The High Stakes of a Hard Heart
You know what’s terrifying?
A hard heart.
It’s something I experience many times a day. I should apologize, but I don’t want to. I should get off my phone, but this is interesting. I should pray, but this sugar will give quicker relief. I should go help, but I’m busy.
Those may not seem like “biggies,” but that’s where the biggies start. Not apologizing or self-medicating with sugar may not have a huge consequence right now. But they will, if they go unchecked.
A hard heart starts small, like a snowball. But if it’s not stopped, it will roll and roll into an avalanche and cause real destruction.
The Proverbs say, “whoever hardens his heart will fall into calamity” (Proverbs 28:14).
No one wakes up with a sudden urge to divorce, or embezzle, or murder. Those urges start out with seemingly small, selfish acts. The selfishness grows, by small increments, in the corners of our hearts where no one sees.
Then they gain momentum and start to show a little. We hurt those around us just enough to create some distance. Rather than softening right then, we look around for validation. Others with hardened hearts say You’re doing the right thing, keep feeding the snowball, let it grow, doesn’t it feel right?
The stakes are high. Paul says we can be “alienated from the life of God…due to [our] hardness of heart” (Ephesians 4:18). In our hard-heartedness we have a choice: stay the course, or confess our transgressions and obtain mercy (Proverbs 28:13).
This truth applies to Christians and non-Christians alike. We all have a conscience and understanding of right and wrong (Romans 1:18-20). But when we are rescued and redeemed by Jesus, God says, “I will remove the heart of stone from their flesh and give them a heart of flesh, that they may walk in my statutes and keep my rules and obey them. And they shall be my people, and I will be their God” (Ezekiel 11:19b-20).

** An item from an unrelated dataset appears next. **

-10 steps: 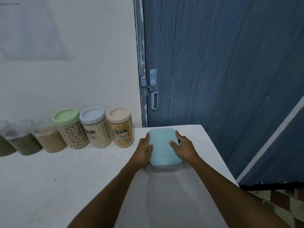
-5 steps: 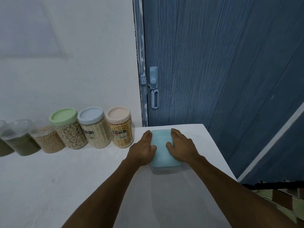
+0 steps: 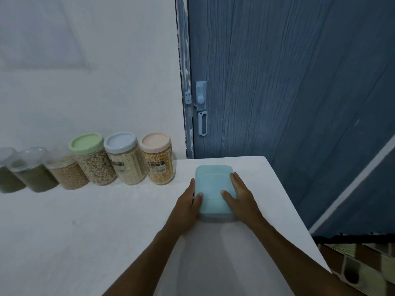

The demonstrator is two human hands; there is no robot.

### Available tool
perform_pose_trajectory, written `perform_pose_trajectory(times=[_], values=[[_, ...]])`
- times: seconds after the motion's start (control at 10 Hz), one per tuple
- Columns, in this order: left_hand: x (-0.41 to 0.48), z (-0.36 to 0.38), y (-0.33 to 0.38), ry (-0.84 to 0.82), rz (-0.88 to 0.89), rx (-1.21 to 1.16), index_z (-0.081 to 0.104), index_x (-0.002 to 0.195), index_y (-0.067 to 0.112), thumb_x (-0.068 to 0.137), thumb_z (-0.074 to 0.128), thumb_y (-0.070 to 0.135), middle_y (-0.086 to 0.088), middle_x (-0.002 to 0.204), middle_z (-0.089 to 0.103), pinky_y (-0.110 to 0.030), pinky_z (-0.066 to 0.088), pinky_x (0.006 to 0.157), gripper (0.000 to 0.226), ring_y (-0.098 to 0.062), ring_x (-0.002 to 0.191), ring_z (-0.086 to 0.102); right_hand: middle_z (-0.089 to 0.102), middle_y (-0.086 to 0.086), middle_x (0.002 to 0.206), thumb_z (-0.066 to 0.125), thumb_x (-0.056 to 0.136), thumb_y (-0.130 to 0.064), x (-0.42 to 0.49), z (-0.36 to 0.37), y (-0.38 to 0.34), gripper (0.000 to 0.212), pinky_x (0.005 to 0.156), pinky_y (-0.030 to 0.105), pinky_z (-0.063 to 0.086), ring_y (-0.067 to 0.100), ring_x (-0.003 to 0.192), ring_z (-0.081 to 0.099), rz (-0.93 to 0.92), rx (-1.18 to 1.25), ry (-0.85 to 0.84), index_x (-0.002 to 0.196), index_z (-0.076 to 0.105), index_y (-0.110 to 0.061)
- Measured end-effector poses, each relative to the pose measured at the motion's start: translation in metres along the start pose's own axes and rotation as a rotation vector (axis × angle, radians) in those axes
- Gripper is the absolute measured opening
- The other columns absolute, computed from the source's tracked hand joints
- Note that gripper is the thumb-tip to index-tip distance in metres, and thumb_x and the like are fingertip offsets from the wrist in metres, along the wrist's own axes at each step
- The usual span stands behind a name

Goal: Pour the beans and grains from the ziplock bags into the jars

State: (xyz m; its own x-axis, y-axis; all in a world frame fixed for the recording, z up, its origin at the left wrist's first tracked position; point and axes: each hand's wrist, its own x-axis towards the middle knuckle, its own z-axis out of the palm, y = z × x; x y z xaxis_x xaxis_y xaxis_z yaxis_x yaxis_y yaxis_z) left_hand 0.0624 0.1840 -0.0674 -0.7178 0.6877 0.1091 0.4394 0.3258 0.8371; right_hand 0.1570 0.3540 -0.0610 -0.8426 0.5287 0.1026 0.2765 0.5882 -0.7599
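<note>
- Container [image 3: 213, 189] with a pale blue, rounded-rectangular lid stands on the white table [image 3: 85, 231], near its far right corner. A strip of clear wall shows under the lid's near edge; what is inside cannot be made out.
- Left hand [image 3: 188, 207] clasps the container's 9 o'clock side, fingers only slightly bent along the wall and thumb tip on top of the lid.
- Right hand [image 3: 241, 201] clasps the 3 o'clock side the same way, fingers laid over the lid's edge and thumb resting flat on the lid.
- Toward 10 o'clock from the container, a row of round clear jars lines the foot of the wall.
- Nearest is the pink-lidded jar [image 3: 158, 161], full of yellow kernels; it stands near the container, not touching.
- At its 9 o'clock stands the blue-lidded jar [image 3: 126, 161] with pale grain, then the green-lidded jar [image 3: 94, 161] with speckled beans.
- Further toward 9 o'clock stand three clear-lidded jars [image 3: 34, 174]: one holds tan beans, two hold dark green contents.
- Pink-lidded and blue-lidded jars each carry a small label with dark and red bands and barcode-like marks; the print is too small to read.
- White wall [image 3: 85, 82] rises behind the jars.
- At 12 o'clock from the container hangs a blue wood-grain door [image 3: 288, 82] with a pale latch [image 3: 201, 101] and a pull handle below it.
- At 4 o'clock, beyond the table's edge, a patterned woven mat [image 3: 363, 270] shows.
</note>
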Motion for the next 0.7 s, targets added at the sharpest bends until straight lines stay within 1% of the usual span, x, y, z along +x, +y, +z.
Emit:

What will we, the redeemed, do with these hearts of flesh? Will we nurture them and protect them, feed them grace and truth? Or will we take them for granted and assume that we will keep walking in God’s statutes without any effort?
What’s terrifying is that our hearts are deceitful (Jeremiah 17:9). Whether it’s about mindless scrolling or entering an extramarital affair, our hearts deceive even ourselves. We must be vigilant, because it’s from the heart that our lives flow (Proverbs 4:23). Sure, the biggies wreak the most havoc—absolutely. But they start small and none of us are immune.
Keeping a soft heart requires keeping in step with the Spirit (Galatians 5:16). It means not gratifying our own flesh, but instead gratifying the Spirit of God. It means choosing his way, not our own way, even when it’s hard, doesn’t feel right, and hurts. Jesus really does ask us to come and die (Luke 9:23-24) and because he did, he empowers us to as well.
After two decades of ministry, I think the key in maintaining a soft heart is in maintaining Christian community. A hard heart can only grow in the dark, away from the light of other believers. We need other redeemed, soft hearts, who love us unconditionally, to be in our lives. We need other Christians to call us out—to label our sin a sin, to remind us of God’s goodness and the empowering of the Holy Spirit, and to urge us on in the faith.
This is deadly serious: those who profess Christ but refuse the accountability and edification of his community will fall away. Hard hearts alienate us from the life of God. Hard hearts are damning, eternally condemning. This isn’t just about clean living and wise choices—this is a matter of heaven and hell, of life and death.
Paul says, “keep alert with all perseverance, making supplication for all the saints” (Ephesians 6:18). We need each other. We must keep alert, persevere, and pray for each other together. Perseverance is a community project.
A hard heart is terrifying. But it is not inevitable. With God’s help—through his people, by the power of his Spirit, and the formation by his word—we can prevent the snowball from becoming an avalanche.